[Cold ischemia and renal graft survival: A paired analysis comparing first and second grafts from the same donor]

Arch Esp Urol. 2016 Apr;69(3):121-7.
[Article in Spanish]

Abstract

Objective: To compare the characteristics, clinical course, and survival of pairs of renal grafts from the same donor, with special interest in cold ischemia times (CIT) as a risk factor for graft survival.

Methods: We retrospectively reviewed paired grafts originating from the same cadaver donor from our prospectively recorded database of kidney transplants, from 1987 to 2015. We selected and divided them into two groups depending on whether they corresponded to the first or second graft.
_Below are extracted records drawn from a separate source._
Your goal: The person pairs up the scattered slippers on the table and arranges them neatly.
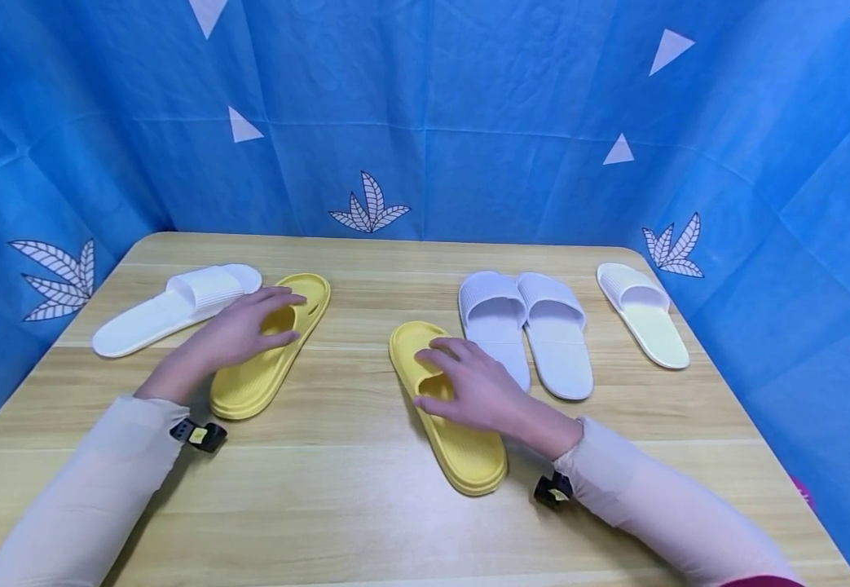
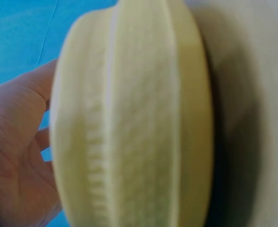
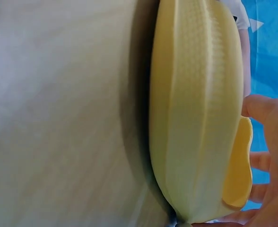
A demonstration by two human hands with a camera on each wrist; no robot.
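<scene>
Two yellow slippers lie apart on the wooden table, toes toward the back. My left hand is over the strap of the left yellow slipper, thumb and fingers spread apart around its opening. In the left wrist view the heel end of that slipper fills the middle and hides the fingertips. Over the strap of the right yellow slipper is my right hand, its fingers relaxed and parted from the thumb. The right wrist view shows its fingers behind the raised strap, partly covered by it.
A white slipper lies just left of my left hand. Two pale lavender slippers, one left and one right, lie side by side beyond my right hand. Another pale slipper is near the table's right edge. Blue curtain surrounds the table.
</scene>
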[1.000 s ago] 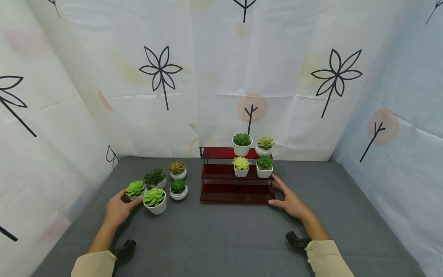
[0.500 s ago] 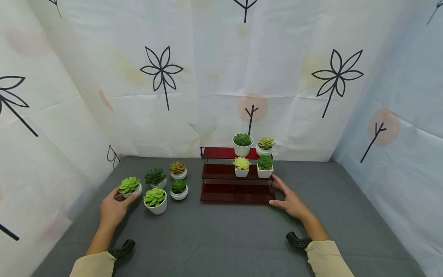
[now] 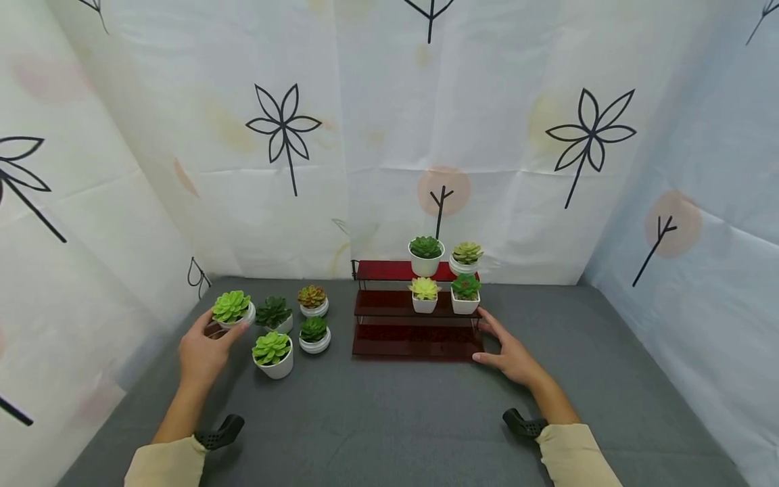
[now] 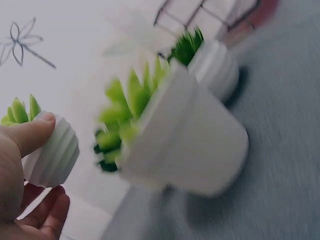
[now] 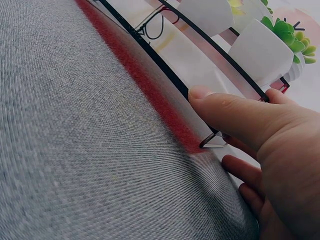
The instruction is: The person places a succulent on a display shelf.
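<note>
In the head view my left hand (image 3: 205,352) pinches a small ribbed white pot with a bright green artificial succulent (image 3: 231,308), held above the table at the left. The left wrist view shows my thumb and fingers on this ribbed pot (image 4: 56,155). My right hand (image 3: 514,358) holds the right end of a dark red three-tier display rack (image 3: 416,341). Its thumb lies on the lowest tier's front edge (image 5: 165,67), with the other fingers around the end. Several potted succulents (image 3: 424,297) stand on the right half of the upper two tiers.
Close to my left hand stand a larger bright green succulent (image 3: 272,355), a dark green one (image 3: 274,314), a reddish-brown one (image 3: 313,301) and a green one in a ribbed pot (image 3: 314,335). Patterned white cloth (image 3: 341,135) encloses the grey table (image 3: 377,426).
My left hand has taken the bright green succulent away from the group, first leftward, then up and slightly back to the right. The right hand stays in place on the rack.
</note>
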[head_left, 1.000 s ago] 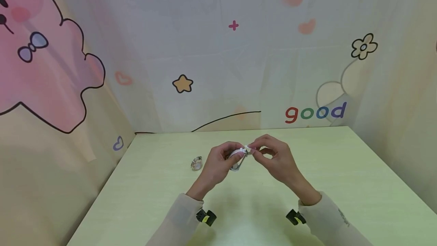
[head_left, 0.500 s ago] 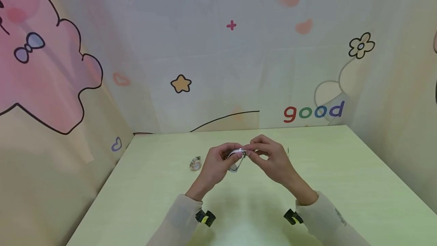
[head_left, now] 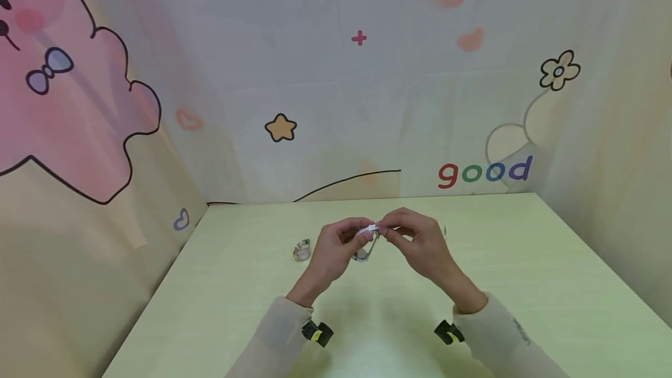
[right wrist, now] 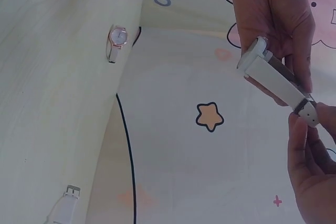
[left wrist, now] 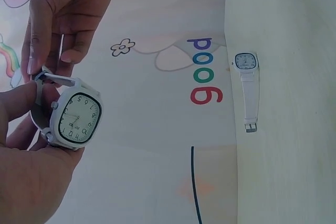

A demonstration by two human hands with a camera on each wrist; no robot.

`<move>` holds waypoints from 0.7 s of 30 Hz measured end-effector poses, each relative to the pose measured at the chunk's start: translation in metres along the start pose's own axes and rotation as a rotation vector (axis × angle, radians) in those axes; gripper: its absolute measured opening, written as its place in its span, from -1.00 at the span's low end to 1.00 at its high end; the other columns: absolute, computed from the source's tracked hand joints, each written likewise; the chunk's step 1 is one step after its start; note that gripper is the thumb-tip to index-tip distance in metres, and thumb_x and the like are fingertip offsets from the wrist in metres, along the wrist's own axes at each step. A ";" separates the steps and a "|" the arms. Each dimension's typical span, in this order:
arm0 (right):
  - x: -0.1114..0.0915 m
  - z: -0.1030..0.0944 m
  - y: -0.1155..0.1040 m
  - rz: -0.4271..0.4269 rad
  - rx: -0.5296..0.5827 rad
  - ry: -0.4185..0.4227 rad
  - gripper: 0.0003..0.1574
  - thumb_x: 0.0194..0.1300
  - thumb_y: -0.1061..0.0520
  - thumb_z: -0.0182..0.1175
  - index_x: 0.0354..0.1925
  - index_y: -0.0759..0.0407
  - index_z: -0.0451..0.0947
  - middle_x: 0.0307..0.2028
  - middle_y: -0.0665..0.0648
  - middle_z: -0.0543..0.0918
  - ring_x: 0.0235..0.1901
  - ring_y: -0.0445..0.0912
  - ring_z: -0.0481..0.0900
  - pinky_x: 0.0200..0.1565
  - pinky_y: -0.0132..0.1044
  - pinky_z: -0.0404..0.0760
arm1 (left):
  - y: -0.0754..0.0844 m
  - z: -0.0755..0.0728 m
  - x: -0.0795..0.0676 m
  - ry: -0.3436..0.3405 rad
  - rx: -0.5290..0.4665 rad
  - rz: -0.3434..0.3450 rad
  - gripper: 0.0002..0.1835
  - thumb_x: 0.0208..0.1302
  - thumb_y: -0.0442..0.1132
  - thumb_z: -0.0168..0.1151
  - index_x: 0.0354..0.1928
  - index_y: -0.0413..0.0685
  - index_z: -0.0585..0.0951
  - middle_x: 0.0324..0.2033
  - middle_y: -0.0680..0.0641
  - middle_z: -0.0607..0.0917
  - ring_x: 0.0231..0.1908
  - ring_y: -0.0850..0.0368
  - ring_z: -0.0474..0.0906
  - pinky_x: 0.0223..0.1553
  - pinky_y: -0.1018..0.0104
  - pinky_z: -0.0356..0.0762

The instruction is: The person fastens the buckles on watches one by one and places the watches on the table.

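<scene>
Above the middle of the table, my left hand (head_left: pixel 336 249) holds a white wristwatch (left wrist: pixel 79 118) with a squarish dial, thumb and fingers pinching its strap. My right hand (head_left: pixel 415 244) pinches the white strap's free end (right wrist: pixel 308 113), beside the buckle (right wrist: pixel 300 105). In the left wrist view the strap is looped round and the dial faces the camera. The right wrist view shows the strap passing through or beside the buckle; which one, I cannot tell. Fingers hide part of that join.
A second white watch (left wrist: pixel 247 61) lies stretched flat on the table; in the head view my right hand mostly covers it. A round-dial watch with a rose-gold case (head_left: pixel 301 251) rests on the table (head_left: pixel 252 319), left of my left hand. A printed curtain (head_left: pixel 325 98) hangs behind.
My right hand has moved left, closer to my left fingers, narrowing the gap at the strap. My left hand keeps its grip on the watch, nearly still.
</scene>
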State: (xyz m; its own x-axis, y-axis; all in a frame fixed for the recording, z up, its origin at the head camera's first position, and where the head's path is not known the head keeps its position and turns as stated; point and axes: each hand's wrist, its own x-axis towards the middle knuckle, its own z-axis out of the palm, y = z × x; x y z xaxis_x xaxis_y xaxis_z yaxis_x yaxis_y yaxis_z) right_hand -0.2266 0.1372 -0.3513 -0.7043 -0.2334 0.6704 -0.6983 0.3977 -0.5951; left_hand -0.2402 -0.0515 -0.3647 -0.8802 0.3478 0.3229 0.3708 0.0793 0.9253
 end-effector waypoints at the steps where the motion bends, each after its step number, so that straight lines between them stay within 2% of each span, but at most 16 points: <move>1: 0.000 0.000 0.000 -0.002 0.000 -0.004 -0.83 0.15 0.31 0.24 -0.24 0.19 0.65 -0.30 0.09 0.67 -0.31 -0.15 0.62 -0.19 -0.47 0.63 | 0.000 0.001 0.000 0.003 -0.003 -0.005 -0.72 0.25 -0.10 0.18 -0.02 0.04 0.61 -0.13 -0.11 0.68 -0.26 0.23 0.52 -0.21 0.35 0.54; 4: 0.000 0.002 -0.002 0.019 -0.002 0.002 -0.78 0.16 0.31 0.24 -0.17 0.24 0.60 -0.27 0.14 0.68 -0.28 -0.10 0.65 -0.17 -0.48 0.62 | 0.000 0.003 -0.001 0.014 -0.026 -0.015 -0.73 0.25 -0.13 0.18 -0.02 0.03 0.60 -0.11 -0.14 0.67 -0.24 0.23 0.55 -0.18 0.35 0.56; 8: -0.003 0.003 -0.002 0.053 0.015 0.061 -0.76 0.19 0.22 0.24 -0.13 0.19 0.55 -0.27 0.11 0.69 -0.29 -0.13 0.68 -0.16 -0.52 0.60 | 0.000 0.006 0.001 0.024 -0.053 -0.011 -0.71 0.23 -0.10 0.19 -0.02 0.04 0.60 -0.09 -0.20 0.65 -0.22 0.24 0.58 -0.19 0.40 0.58; 12: -0.002 0.002 0.001 0.009 0.040 0.108 -0.83 0.17 0.19 0.26 -0.20 0.12 0.60 -0.31 0.06 0.70 -0.34 -0.20 0.67 -0.17 -0.50 0.61 | 0.001 0.008 0.002 0.037 -0.051 -0.004 -0.71 0.22 -0.08 0.20 -0.04 0.03 0.60 -0.11 -0.21 0.66 -0.22 0.23 0.59 -0.20 0.40 0.59; 16: -0.001 0.001 0.003 -0.040 0.047 0.091 -0.86 0.18 0.19 0.25 -0.23 0.11 0.63 -0.31 0.04 0.70 -0.32 -0.21 0.66 -0.16 -0.48 0.62 | 0.001 0.008 0.002 0.044 -0.039 -0.009 -0.72 0.23 -0.09 0.20 -0.05 0.01 0.60 -0.12 -0.18 0.67 -0.21 0.22 0.60 -0.15 0.35 0.60; 21: -0.003 0.004 0.003 0.056 0.063 0.068 -0.75 0.22 0.14 0.23 -0.10 0.09 0.57 -0.25 0.01 0.68 -0.23 -0.23 0.67 -0.09 -0.50 0.59 | 0.001 0.009 0.001 0.057 -0.054 -0.017 -0.70 0.21 -0.07 0.21 -0.04 0.04 0.60 -0.11 -0.12 0.67 -0.19 0.20 0.59 -0.11 0.37 0.60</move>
State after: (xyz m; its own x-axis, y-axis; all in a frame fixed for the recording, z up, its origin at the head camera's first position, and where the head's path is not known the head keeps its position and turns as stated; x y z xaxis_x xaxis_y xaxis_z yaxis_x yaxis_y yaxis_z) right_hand -0.2271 0.1357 -0.3574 -0.7339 -0.1509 0.6623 -0.6661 0.3510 -0.6582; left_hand -0.2382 -0.0428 -0.3654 -0.9019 0.2935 0.3168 0.3409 0.0334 0.9395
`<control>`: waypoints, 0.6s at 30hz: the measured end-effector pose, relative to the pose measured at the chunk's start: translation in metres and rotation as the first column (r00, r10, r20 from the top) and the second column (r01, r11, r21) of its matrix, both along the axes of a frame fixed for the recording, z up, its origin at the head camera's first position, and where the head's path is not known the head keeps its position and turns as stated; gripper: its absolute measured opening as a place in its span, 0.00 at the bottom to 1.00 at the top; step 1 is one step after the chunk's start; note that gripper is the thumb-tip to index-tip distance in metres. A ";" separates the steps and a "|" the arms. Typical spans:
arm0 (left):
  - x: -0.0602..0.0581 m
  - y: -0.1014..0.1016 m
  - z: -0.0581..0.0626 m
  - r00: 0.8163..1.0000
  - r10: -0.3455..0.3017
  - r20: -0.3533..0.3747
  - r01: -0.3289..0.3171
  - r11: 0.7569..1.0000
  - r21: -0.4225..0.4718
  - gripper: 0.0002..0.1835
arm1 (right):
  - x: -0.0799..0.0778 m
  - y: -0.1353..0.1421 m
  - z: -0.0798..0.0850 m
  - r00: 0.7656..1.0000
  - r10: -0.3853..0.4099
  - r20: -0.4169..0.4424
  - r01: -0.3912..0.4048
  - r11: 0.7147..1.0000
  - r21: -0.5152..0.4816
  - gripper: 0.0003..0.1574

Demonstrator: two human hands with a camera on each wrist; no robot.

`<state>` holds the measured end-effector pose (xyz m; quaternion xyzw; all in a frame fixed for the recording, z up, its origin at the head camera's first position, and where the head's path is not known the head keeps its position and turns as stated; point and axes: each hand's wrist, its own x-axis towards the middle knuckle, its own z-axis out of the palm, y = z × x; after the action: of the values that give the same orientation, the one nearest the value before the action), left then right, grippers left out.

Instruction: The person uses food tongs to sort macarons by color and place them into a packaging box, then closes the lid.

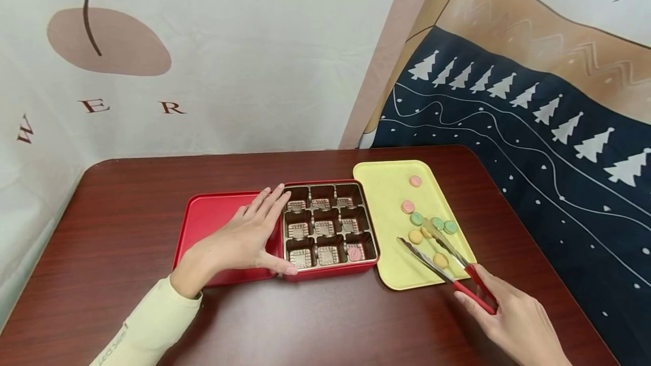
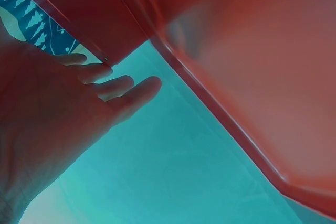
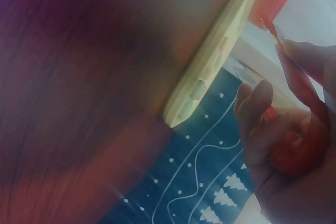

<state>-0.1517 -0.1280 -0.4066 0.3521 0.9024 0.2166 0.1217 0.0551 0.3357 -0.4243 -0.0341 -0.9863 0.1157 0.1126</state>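
My left hand (image 1: 244, 236) rests with fingers spread along the left rim of a red box (image 1: 330, 272), its thumb at the near left corner. The box has a dark insert of small square compartments; a pink macaron-like piece (image 1: 354, 253) lies in the near right one. My right hand (image 1: 524, 315) grips the red handles of metal tongs (image 1: 473, 296). The tongs' arms stand apart over a yellow tray (image 1: 383, 185), with a yellow round piece (image 1: 441, 260) showing between them. In the right wrist view the fingers (image 3: 265, 129) curl round the red handle.
A red lid (image 1: 211, 213) lies left of the box, partly under my left forearm. Pink (image 1: 415, 181), green (image 1: 450, 227) and yellow (image 1: 415, 236) round pieces lie scattered on the tray. The wooden table (image 1: 127, 230) meets patterned cloth behind and to the right.
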 end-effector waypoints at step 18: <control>0.000 0.003 0.001 1.000 0.014 0.000 -0.014 1.000 -0.025 0.81 | -0.005 0.000 -0.007 0.989 0.121 -0.084 -0.114 0.990 0.079 0.39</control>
<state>-0.1515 -0.1252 -0.4059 0.3443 0.9074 0.2062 0.1245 0.0503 0.3354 -0.4317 0.0335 -0.9842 0.0870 0.1505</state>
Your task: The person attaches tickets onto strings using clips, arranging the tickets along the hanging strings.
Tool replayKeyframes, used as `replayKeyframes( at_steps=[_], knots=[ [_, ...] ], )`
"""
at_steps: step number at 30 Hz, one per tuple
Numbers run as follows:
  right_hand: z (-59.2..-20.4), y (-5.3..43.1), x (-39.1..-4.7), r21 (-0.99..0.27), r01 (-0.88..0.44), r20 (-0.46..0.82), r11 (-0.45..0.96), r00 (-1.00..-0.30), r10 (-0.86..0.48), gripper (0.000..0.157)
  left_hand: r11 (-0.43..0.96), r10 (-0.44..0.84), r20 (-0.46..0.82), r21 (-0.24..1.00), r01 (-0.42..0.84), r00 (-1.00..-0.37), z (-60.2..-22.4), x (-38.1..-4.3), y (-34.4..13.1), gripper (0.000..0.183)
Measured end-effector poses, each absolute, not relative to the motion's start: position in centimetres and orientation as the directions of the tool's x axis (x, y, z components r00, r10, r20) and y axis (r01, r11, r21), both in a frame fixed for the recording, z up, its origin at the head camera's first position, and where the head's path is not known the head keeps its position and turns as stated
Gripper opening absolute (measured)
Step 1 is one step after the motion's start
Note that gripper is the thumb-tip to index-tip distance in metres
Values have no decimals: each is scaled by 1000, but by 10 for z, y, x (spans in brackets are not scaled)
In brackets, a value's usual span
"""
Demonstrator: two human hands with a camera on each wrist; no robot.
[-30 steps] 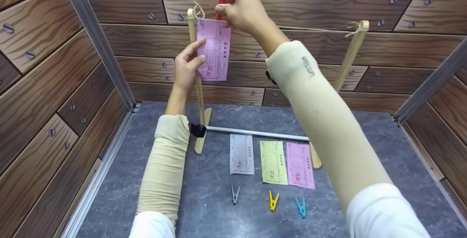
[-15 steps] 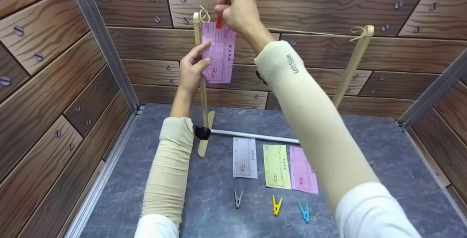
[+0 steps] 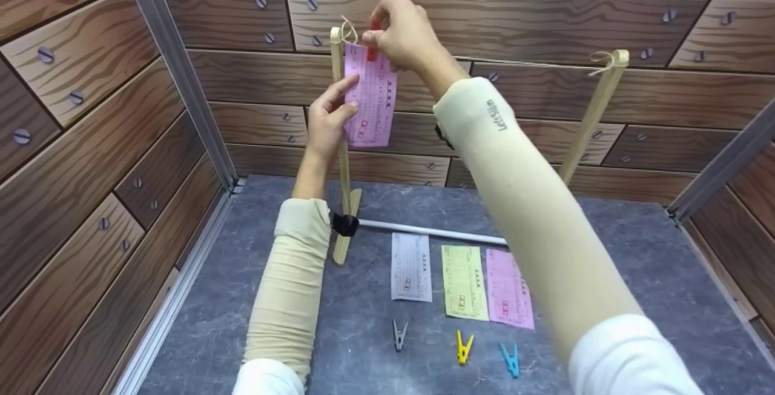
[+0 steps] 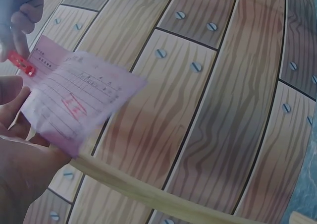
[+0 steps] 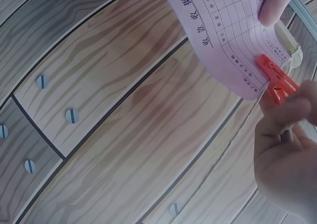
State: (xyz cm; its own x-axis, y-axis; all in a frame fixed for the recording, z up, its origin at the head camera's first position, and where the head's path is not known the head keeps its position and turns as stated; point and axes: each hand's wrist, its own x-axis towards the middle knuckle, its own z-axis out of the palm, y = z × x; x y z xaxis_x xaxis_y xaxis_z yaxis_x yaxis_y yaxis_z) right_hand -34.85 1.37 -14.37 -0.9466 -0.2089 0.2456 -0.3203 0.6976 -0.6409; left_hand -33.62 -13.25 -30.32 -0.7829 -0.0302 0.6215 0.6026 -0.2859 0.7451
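Pinched red plastic clothespin (image 5: 271, 71) in right hand (image 3: 408, 31), pink rectangular paper slip (image 3: 372, 101) in left hand (image 3: 330, 119), near left end of thin beige twine (image 3: 533, 64). Probably needed seating squarely over slip and twine.

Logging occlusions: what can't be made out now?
Head: right end of white rod, behind right arm sleeve.
Head: fine print on yellow receipt, too small.
Left wrist: part of right hand, cut off by left edge.
Right wrist: lower end of hanging pink receipt, cut off by top edge.
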Motion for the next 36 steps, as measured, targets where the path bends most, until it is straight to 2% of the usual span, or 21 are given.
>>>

Results: We studied a total of 860 paired kidneys. Mean CIT for the first and second groups were 15.12 and 19.16 hours, respectively. In the second group we observed higher incidences of acute tubular necrosis and initial delayed graft function (59.9% vs. 69.4% and 54.9% vs. 63.5%, respectively; p<0.001). No significant differences in either creatinine clearance rate or the rate of dialysis were observed between the two groups. No difference was found between the first and second groups in terms of graft survival (18.4 vs. 18.1 years, respectively; log-rank, p=0.667), and no differences were found by dividing the grafts into different categories according to their CIT (<14, 14-17, 17-20, >20 hours). For the set of grafts studied, CIT did not act as a risk factor for graft survival (hazard ratio [HR]=1.014; p=0.312).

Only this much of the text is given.